Previewing the Florida State secondary ahead of spring camp is definitely a challenging task. These are, after all, incredible, versatile athletes, and the Seminole coaches are hardly bashful about moving them around the field. Uncertainty abounds. But that’s not necessarily a bad thing.
Frankly, it’s the product of having so much game-ready talent on the back end. After losing starting field cornerback Marquez White to the NFL, the ’Noles return their boundary corner, junior Tarvarus McFadden (6’2, 198). All he did in 2016 was to tie for the nation’s lead in interceptions, with eight. McFadden showed great man-coverage technique, consistently pressing his opponents to the sideline to use it to his advantage. Couple that with his 6’2, 198 size, and it’s beyond daunting for an offense to challenge him, especially on the short side of the field.
But what of the other CB spot, that vacated by White? There are plenty of options, beginning with the top corner from last year’s recruiting class, sophomore Levonta Taylor (5’10, 169). Taylor looked a step slow through some of the playing time he saw in 2016, but that’s what freshman seasons are for. Because Taylor isn’t actually slow— he was just a touch late picking up on assignments at times. He’ll contend for that field spot, a bit more forgiving one, due to the increased time it takes for the ball to get to the wide side of the field.
But don’t forget about Marcus Lewis (6’1, 190), a trend that became very popular as 2016 wore on. After the onset of last season witnessed the now junior celebrated by numerous outlets (including this one), Lewis struggled more than any Florida State DB last year, eventually missing PT altogether. But that’s not entirely his fault. Lewis was engaged in a battle for a starting CB spot with McFadden through much of the offseason, and switched too late to the tricky star position prior to games that actually mattered.
There’s also Stanford Samuels III (6’2, 175), a true freshman considered the fourth best corner recruit in the country. As a ’Nole legacy and early enrollee who’s already on campus, Samuels is beyond familiar with the FSU campus and its football facilities; what’s more, he can really play.
I know because I saw Samuels compete at Florida State camp, and do so against some of the best athletes in the country, including in head-to-head drills with another Seminole early enrollee who will vie for time in the FSU defensive backfield, Cyrus Fagan. The problem for the lengthy, ball-hawking Fagan (6’2, 182), however, is that he’s a safety auditioning for playing time at a deep position for the ’Noles.
For here’s another sure-fire starter for Florida State: one Derwin James (6’3, 211).
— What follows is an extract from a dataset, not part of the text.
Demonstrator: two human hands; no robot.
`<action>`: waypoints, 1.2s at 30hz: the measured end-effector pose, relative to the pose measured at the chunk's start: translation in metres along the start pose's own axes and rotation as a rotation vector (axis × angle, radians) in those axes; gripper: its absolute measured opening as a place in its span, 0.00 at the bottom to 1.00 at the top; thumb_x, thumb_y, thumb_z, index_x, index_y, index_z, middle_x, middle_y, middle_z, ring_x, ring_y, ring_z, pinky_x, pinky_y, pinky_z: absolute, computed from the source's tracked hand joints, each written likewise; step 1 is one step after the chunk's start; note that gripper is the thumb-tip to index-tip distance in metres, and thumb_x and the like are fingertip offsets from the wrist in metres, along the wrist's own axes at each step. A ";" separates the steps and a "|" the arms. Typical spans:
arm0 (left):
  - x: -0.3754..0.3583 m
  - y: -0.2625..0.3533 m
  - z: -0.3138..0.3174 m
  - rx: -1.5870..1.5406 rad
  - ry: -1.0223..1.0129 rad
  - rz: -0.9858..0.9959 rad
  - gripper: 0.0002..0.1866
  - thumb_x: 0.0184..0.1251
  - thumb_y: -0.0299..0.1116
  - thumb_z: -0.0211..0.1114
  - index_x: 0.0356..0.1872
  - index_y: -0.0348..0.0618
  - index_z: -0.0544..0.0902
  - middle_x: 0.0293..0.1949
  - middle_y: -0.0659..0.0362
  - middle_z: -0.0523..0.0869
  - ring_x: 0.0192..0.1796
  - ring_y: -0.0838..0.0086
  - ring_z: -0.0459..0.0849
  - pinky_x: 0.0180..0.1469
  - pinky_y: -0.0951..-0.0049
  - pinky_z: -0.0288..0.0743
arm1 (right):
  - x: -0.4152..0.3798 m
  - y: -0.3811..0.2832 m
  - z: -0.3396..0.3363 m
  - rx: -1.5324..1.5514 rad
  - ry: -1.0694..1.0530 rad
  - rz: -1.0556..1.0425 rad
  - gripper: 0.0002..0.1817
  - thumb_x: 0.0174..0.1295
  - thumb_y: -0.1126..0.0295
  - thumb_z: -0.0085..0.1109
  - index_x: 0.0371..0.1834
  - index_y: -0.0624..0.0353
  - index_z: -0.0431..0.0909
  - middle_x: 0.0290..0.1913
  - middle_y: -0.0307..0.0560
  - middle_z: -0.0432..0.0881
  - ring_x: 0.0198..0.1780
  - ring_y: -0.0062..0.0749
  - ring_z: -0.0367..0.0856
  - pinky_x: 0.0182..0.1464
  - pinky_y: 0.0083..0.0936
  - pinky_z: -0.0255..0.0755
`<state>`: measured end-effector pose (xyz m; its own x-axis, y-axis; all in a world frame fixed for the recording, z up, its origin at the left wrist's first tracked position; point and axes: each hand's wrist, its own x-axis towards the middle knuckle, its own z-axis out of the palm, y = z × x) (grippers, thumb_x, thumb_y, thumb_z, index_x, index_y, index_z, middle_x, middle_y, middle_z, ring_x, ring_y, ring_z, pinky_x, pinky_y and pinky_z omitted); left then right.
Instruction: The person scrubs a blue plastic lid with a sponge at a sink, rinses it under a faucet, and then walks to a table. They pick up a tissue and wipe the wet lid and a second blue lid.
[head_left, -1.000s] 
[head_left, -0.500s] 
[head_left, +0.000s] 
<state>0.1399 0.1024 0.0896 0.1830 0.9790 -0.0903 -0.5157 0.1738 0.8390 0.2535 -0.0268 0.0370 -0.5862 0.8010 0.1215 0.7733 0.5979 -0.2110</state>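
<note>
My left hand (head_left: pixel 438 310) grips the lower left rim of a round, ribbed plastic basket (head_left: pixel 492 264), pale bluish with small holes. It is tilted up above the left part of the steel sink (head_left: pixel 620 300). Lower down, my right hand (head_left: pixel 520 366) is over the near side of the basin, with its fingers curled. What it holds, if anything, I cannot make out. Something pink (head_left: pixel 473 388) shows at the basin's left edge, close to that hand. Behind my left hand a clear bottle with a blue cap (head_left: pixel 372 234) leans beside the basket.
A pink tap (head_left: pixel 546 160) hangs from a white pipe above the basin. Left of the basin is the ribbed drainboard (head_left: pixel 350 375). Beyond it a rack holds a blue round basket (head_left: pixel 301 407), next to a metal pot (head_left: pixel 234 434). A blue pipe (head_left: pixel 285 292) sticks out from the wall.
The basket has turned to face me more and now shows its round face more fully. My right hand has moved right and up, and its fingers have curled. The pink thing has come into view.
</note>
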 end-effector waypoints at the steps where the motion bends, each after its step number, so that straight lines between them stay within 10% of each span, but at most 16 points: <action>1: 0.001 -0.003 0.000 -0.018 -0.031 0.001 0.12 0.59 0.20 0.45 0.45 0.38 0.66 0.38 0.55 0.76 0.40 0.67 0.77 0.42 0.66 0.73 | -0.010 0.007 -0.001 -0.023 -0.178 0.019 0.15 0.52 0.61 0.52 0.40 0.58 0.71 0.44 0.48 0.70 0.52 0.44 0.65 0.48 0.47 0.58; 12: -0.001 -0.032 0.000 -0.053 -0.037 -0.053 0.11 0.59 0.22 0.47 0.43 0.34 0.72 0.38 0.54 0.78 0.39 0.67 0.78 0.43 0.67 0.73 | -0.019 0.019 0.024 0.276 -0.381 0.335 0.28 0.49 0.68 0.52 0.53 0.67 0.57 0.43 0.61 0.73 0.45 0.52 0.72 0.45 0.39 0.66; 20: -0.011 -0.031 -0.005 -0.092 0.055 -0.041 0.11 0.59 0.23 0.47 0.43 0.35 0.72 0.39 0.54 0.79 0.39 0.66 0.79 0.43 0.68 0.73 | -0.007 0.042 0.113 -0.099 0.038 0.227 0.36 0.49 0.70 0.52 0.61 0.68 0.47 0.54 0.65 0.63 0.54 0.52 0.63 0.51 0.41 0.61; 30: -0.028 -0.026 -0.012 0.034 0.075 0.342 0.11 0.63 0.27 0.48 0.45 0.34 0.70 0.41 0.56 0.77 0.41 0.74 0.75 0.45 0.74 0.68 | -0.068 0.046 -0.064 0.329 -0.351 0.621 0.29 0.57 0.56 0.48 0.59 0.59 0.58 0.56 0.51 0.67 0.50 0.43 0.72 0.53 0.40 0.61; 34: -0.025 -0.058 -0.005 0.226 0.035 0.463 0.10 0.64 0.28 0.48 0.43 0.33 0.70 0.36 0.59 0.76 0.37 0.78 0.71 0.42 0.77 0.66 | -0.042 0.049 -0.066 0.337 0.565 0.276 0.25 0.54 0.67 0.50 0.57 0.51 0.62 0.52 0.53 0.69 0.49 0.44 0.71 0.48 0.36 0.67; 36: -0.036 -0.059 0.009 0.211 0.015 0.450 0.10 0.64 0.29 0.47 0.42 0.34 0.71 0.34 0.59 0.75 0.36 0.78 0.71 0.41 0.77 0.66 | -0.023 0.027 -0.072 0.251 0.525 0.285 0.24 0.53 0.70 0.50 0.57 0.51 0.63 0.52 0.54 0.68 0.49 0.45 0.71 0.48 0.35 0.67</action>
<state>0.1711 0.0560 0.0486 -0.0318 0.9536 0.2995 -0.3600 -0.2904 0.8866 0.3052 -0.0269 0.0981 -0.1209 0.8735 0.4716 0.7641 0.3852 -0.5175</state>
Yes, despite the Griese family’s attempt to have you believe that Michigan’s Jabril Peppers was the only key member of either team’s defense absent from FSU’s triumph over Michigan in the most recent Orange Bowl, James is very much a real person, even if his talent makes him appear superhuman at times (and here’s a secret, just between us— he’s better than Peppers). Assuming James stays at the free safety spot, that’s another starting spot sewn up. I’d assume that Fagan will try for backup time there.
Next door, there are plenty of candidates for the strong safety spot. It will be interesting to see how converted receiver Ermon Lane (6’3, 209) has progressed with the benefit of a full offseason on defense under his belt, and there’s also A.J. Westbrook (6’0, 186), who struggled with angles when forced onto the field a bit early during an injury-riddled season for FSU’s safeties last year. Still, Westbrook is a phenomenal athlete who got better throughout 2016— his second half against NC State was definitely one to remember.
The hard-hitting Trey Marshall (6’0, 210) saw time at safety as well last season while Lewis’ audition at star was failing, but Marshall seems much better suited for the latter position that keeps him closer to the line of scrimmage. Heady second-year man Kyle Meyers (6’0, 168) acquitted himself very well at that spot as well, demonstrating solid technique. And fellow sophomore Carlos Becker III (6’2, 183) showed out quite well toward the end of 2016. Becker is both athletic and long, and could seriously contend at any secondary spot.
The Seminoles also have the benefit of returning Nate Andrews (6’0, 214) for another year, thanks to a medical exemption after an injury last year. Andrews brings maturity and experience back to this FSU secondary and is the only player in the group to have played on the 2013 national championship team.
This defensive backfield is rich in depth and talent— Andrews could contribute perspective as to how the group can transform that potential into yet another title.